Allow me to close by illustrating the concept of non-annihilating
secularization with an example.  In the controversy over the use of human
embryos, many voices still allude to Genesis 1:27:  "So God created man in
His own image, in the image of God created He him."  It is not necessary to
believe that God, who is Love, created Adam and Eve as free beings like
Himself  in order to understand what "in His own image" means.  Love cannot
exist without knowledge of another, nor can freedom exist without mutual
recognition.

Consequently, the "opposite stance" inherent in the nature of humanity must
remain free to repay this gift of God.  Despite his nature as a creature "in
the image of God," this "otherness" can itself be considered a creation of
God.  The created nature of "in His own image" expresses an intuition that
has something to say even to those who have no ear for religion, among whom
I count myself.  God remains a "God of free men" only as long as we do not
erase the absolute difference between the Creator and the created.  In other
words, only as long as the gift of a divine form to man is taken to mean
that no hindrance be placed on man's right of self-determination.

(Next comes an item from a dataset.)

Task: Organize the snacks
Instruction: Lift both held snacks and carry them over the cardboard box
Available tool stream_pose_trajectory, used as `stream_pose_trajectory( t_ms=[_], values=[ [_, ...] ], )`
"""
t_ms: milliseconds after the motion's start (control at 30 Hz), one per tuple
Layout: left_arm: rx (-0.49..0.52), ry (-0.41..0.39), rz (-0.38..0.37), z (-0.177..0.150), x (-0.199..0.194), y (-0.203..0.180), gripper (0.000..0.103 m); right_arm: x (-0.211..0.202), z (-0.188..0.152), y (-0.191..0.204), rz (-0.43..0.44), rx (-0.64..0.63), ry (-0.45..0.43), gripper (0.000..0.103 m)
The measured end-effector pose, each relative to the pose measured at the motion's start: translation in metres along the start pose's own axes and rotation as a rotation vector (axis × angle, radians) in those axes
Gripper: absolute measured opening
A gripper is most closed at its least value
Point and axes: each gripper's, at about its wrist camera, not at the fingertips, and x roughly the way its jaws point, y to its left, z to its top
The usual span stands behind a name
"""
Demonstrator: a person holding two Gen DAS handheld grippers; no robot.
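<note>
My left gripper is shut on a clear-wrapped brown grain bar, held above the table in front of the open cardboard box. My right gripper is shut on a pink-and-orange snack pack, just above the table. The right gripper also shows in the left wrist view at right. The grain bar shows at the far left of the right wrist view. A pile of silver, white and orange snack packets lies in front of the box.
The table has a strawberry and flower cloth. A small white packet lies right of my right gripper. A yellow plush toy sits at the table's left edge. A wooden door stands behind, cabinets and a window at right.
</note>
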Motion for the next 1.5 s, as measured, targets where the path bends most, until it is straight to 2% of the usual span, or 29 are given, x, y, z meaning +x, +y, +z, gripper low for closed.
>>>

This Creator, because he is both Creator and Redeemer in one, need not
operate as a technician according to the laws of nature, nor as a computer
scientist according to the rules of code.  The voice of God, which calls to
life, operates from the outset within a morally tangible universe.  God can
thus in a sense "govern" man, in that He at once both releases and compels
man to freedom.

Now, it is not necessary to believe in these theological premises in order
to understand their consequences.  A completely different, causally
reimagined subjection would come into play if the difference inherent in the
concept of creation were to disappear and a peer were to take the place of
God -- if, for instance, somebody were to impose his own preferences on the
coincidence of parental chromosomes without being obligated at least
counterfactually to assume a consensus with the others affected.  This way
of stating the issue brings us close to a question that I have considered
elsewhere.  Did not the first person who subdued another person according to
his own purposes destroy exactly that freedom which exists among peers in
order to guarantee their difference?